Work Profile:

The work profile was two-pronged.

 

 

 

In my capacity as a summer intern:

As a summer intern in the Advance Technology Center of HCL Tech., I worked with the pre-sales and marketing support team. The pre-sales group was working on developing sales/marketing kits for the use of the Account Managers, to aid them in understanding of the domains of expertise of HCL Technologies.  Four domains were identified:

 

1) ASIC

2) Embedded Systems

3) Systems Programming

4) Networking and Telecommunications

 

I was given the responsibility of coming up with the kit on Networking and Telecommunications. This required me to gain an insight into the specific areas in which HCL had worked and was presently working. As a part of this exercise, I interacted with a team working on Networked PABX devices. The team was resolving issues in adding data functionality to existing voice devices. In the existing (voice) PABX devices, add-on cards were incorporated, to enhance them and add data functionality. The add-on cards required software to be written. A third party stack was procured, and the performance issues encountered were being resolved.

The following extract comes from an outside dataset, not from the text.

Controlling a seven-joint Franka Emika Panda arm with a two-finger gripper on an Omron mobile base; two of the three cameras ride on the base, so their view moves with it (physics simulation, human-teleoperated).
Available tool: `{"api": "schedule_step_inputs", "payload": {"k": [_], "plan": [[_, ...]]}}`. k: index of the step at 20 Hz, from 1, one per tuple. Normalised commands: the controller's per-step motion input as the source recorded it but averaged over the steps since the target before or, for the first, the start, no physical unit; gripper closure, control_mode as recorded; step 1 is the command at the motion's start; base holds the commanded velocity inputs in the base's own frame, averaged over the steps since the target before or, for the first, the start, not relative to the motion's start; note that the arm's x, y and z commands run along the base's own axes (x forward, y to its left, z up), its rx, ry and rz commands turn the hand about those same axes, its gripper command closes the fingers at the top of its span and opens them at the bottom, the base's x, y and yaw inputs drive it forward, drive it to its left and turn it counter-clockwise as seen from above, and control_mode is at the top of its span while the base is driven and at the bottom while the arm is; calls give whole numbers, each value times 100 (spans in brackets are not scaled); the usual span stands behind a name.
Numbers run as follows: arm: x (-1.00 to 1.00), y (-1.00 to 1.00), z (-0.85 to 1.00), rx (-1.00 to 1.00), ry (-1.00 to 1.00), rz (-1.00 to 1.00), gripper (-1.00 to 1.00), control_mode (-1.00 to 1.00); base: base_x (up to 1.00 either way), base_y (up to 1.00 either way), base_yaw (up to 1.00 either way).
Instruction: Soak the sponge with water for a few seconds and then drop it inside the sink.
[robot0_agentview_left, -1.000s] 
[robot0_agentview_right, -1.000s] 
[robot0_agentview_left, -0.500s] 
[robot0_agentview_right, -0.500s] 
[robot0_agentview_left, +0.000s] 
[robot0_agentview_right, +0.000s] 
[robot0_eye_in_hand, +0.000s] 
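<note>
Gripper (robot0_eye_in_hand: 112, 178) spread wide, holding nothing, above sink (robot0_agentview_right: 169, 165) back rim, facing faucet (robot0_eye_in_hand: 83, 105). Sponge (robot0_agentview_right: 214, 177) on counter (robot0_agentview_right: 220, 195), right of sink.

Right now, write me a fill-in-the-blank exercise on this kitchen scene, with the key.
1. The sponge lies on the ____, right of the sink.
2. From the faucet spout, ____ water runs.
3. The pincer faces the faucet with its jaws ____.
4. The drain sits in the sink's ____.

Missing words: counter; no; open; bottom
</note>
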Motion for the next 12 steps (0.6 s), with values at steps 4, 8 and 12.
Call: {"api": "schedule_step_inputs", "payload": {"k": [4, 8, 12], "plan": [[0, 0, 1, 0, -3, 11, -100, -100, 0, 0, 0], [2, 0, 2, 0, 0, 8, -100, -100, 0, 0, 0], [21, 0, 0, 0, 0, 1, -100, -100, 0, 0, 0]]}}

After a through understanding of the project and the issues involved in it, I came up with a white paper on the Networked PABX domain. It discussed the technical details and standards and protocols used in the domain. I also applied my understanding of the domain, the market dynamics and the direction of ongoing research in the field to come up with some future prospects for HCL.

Finally the kit included the white paper and write-up on the domain along with sections on market study, statistics, Standards and Protocols used, and HCL’s strengths and capabilities in the specialized area. A case study was included to summarize the kit.

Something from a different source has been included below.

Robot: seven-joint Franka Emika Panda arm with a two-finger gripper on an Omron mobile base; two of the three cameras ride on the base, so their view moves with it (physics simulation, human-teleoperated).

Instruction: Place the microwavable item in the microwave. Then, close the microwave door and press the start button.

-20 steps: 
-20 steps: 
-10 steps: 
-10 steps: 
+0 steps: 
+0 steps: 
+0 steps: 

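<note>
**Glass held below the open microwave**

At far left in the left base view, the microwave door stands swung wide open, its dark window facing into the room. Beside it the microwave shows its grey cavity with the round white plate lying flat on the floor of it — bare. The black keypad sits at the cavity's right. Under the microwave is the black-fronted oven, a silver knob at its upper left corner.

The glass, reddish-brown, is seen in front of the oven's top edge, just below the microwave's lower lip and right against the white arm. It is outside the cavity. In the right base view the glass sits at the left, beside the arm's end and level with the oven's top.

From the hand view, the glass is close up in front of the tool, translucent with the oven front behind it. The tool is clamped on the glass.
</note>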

As an additional input, I prepared a presentation on the Networked PABX domain, which was approved and made a part of the kit.

Under the provisions of the NDA  (Non-disclosure Agreement) I signed, I am not at a liberty to re-produce the kit.

 

 

 

In my capacity as a summer trainee:

As a summer trainee, I was given training in the fields of networking, internetworking and programming in the UNIX environment.

 

1.     Networking and Internetworking

I underwent a training session on Networks and Internetworks. The training discussed networking basics, LANS, WANS and various TCP/IP suite protocols( IP/Ipv6, TCP, UDP, PPP, RIP, MGCP etc.)

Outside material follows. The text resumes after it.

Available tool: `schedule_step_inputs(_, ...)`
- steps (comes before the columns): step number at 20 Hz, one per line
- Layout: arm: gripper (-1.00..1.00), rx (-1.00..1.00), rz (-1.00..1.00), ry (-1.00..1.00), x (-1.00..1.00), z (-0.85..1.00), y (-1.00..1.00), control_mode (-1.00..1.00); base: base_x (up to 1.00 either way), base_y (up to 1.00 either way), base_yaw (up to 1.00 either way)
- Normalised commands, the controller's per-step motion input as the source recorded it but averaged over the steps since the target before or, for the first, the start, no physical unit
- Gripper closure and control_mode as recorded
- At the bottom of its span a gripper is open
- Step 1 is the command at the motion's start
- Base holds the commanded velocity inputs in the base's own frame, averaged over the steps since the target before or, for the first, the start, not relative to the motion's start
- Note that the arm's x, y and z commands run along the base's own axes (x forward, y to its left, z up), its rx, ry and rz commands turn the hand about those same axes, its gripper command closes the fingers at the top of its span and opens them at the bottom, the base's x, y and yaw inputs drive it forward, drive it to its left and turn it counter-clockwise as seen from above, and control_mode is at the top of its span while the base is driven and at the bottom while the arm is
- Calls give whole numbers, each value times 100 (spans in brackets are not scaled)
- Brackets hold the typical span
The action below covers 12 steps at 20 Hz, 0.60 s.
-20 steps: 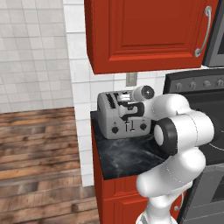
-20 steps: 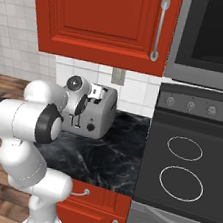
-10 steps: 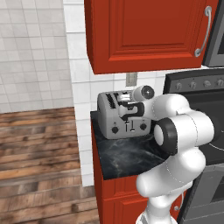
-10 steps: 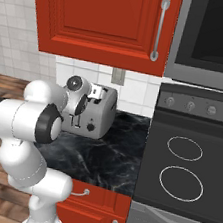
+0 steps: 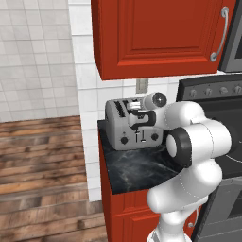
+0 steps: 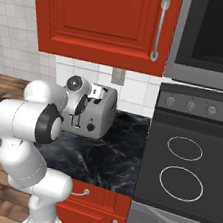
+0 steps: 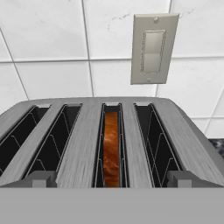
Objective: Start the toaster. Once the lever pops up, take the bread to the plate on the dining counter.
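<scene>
The silver-grey four-slot toaster (image 5: 118,126) (image 6: 102,113) stands at the back of a narrow black-topped red cabinet. In the hand view I look across the toaster's top (image 7: 83,144). The bread (image 7: 111,148) stands sunk in the third slot from the left, only its brown edge showing. My gripper (image 5: 140,121) (image 6: 82,107) hovers at the toaster's upper front edge, pointing toward the wall. Its fingertips (image 7: 43,178) stand wide apart at the bottom of the hand view, one on each side of the bread's slot. The gripper (image 7: 112,180) is open and holds nothing. The plate and dining counter are out of view.
A black stove (image 6: 190,171) with ring burners adjoins the counter (image 5: 137,168) on the right, a microwave (image 6: 215,38) above it. A red wall cabinet (image 5: 156,35) hangs over the toaster. A wall switch plate (image 7: 153,48) sits behind it. Wood floor (image 5: 42,175) lies to the left.
</scene>
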Motion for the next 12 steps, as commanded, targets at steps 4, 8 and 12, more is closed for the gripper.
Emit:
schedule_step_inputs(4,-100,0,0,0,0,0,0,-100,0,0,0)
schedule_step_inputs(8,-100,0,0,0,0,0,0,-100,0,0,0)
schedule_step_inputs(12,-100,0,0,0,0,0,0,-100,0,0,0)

Through my interaction with the team working on Networked PABX devices, I also got a chance to see various protocols being implemented to provide data functionality to the devices, and inter-network them. Such protocols as the following were implemented, to provide certain server capabilities to the PABXs, to help them in handling data and to help them inter-network.

 

PPP

PPP (Point to Point Protocol) handles the inter-operable link negotiations and multi-protocol datagram delivery across synchronous and asynchronous serial point to point links.

 

MP

MP (Multilink Protocol) is responsible for the dynamic creation and management of  “bundles” of PPP links for the purpose of increasing, on demand, overall bandwidth between neighboring systems. Authentication, encapsulation, fragmentation/reassemble, NCP options processing and dynamic mapping of PPP port to MP bundle services are all provided, permitting a very wide range of operations.

 

NAT

NAT (Network Address Translation) provides an answer to the address shortage faced by many enterprises today. A single IP address can provide the gateway to the WWW without changing the existing enterprise addressing scheme.

 

DHCP

Dynamic Host Configuration Protocol provides the IP addresses from a remote server. It allows dynamic configuration of a device upon boot. The DHCP client requests and subsequently obtains initialization parameters from a DHCP server. DHCP is based on the Bootstrap protocol. The participating DHCP hosts can inter-operate with BOOTP peers. The BOOTP relay agent serves to relay DHCP and BOOTP host requests to the DHCP server.

 

BOD

BOD (Bandwidth on Demand) : The BAP and BACP architecture manages the dynamic bandwidth allocation in Multi link Point-to-Point Protocol (MP/PPP) bundles. Following issues were resolved:

 

RIP

RIP (Routing Information Protocol) manages a table with an entry for every possible destination in the system. And it periodically, sends a routing update to every neighbor. Basically it is implemented with distant vector algorithm.

 

CCP

CCP (Compression Control Protocol) brings data compression services to PPP based networks. CCP provides the extension to PPP device driver for negotiating the type of data compression algorithm to be used as well as the data compressor for several of the algorithm defined by CCP. In the stack it operates over MP for compression/decompression on bundles level. Algorithms supported are Predictor Type1, Type2, BSD LZW compress.

 

 

2.      Programming  in the UNIX environment

I was given an assignment of 20 questions on the use of files, sockets, signals and IPC etc. in the UNIX environment. I completed the work assigned to the supervisor’s satisfaction.  I have attached the assignment and the completed report on the given task.